■ Task directions
What you return must match the listing word for word.

■ Given data
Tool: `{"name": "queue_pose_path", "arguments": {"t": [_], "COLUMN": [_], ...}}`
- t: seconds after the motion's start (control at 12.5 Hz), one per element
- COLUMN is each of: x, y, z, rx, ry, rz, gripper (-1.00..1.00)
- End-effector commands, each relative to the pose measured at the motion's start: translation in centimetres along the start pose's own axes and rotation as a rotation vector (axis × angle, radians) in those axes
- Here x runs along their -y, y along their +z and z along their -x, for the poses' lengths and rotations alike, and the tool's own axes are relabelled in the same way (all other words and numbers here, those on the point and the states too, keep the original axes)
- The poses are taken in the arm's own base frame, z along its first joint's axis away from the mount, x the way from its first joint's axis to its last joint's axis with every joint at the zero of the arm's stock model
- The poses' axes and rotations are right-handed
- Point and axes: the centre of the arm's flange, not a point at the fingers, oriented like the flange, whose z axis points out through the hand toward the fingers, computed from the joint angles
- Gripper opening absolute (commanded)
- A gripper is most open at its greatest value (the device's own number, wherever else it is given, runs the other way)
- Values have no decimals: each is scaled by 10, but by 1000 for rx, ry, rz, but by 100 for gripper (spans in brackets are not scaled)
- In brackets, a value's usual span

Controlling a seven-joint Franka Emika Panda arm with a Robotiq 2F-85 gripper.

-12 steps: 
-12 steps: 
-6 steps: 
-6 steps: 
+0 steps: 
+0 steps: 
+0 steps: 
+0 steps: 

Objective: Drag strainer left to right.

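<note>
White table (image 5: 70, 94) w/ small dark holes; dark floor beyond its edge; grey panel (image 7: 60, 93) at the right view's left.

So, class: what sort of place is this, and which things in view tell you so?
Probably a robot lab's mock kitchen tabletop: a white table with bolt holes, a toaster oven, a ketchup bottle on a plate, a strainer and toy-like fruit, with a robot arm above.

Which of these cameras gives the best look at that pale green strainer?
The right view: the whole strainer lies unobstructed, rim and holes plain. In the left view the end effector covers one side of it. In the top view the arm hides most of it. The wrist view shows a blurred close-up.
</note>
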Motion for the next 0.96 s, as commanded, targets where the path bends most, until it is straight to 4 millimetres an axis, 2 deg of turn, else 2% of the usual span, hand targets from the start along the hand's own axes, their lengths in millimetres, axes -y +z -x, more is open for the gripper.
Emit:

■ Output of the exercise
Tool: `{"name": "queue_pose_path", "arguments": {"t": [_], "COLUMN": [_], ...}}`
- t: seconds after the motion's start (control at 12.5 Hz), one per element
- COLUMN is each of: x, y, z, rx, ry, rz, gripper (-1.00..1.00)
- End-effector commands, each relative to the pose measured at the motion's start: translation in centimetres along the start pose's own axes and rotation as a rotation vector (axis × angle, radians) in those axes
- Here x runs along their -y, y along their +z and z along their -x, for the poses' lengths and rotations alike, and the tool's own axes are relabelled in the same way (all other words and numbers here, those on the point and the states too, keep the original axes)
- The poses are taken in the arm's own base frame, z along its first joint's axis away from the mount, x the way from its first joint's axis to its last joint's axis with every joint at the zero of the arm's stock model
- The poses' axes and rotations are right-handed
- Point and axes: the centre of the arm's flange, not a point at the fingers, oriented like the flange, whose z axis points out through the hand toward the fingers, computed from the joint angles
- Gripper opening absolute (commanded)
- A gripper is most open at its greatest value (the device's own number, wherever else it is given, runs the other way)
- Values have no decimals: each is scaled by 10, but by 1000 for rx, ry, rz, but by 100 for gripper (spans in brackets are not scaled)
- In brackets, a value's usual span

Controlling a seven-joint Franka Emika Panda arm with a Robotiq 2F-85 gripper.

-12 steps: 
-12 steps: 
-6 steps: 
-6 steps: 
+0 steps: 
+0 steps: 
+0 steps: 
+0 steps: 

Objective: Drag strainer left to right.

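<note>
White table (image 5: 70, 94) w/ small dark holes; dark floor beyond its edge; grey panel (image 7: 60, 93) at the right view's left.

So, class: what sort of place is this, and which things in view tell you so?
Probably a robot lab's mock kitchen tabletop: a white table with bolt holes, a toaster oven, a ketchup bottle on a plate, a strainer and toy-like fruit, with a robot arm above.

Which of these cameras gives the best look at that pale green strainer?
The right view: the whole strainer lies unobstructed, rim and holes plain. In the left view the end effector covers one side of it. In the top view the arm hides most of it. The wrist view shows a blurred close-up.
</note>
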Motion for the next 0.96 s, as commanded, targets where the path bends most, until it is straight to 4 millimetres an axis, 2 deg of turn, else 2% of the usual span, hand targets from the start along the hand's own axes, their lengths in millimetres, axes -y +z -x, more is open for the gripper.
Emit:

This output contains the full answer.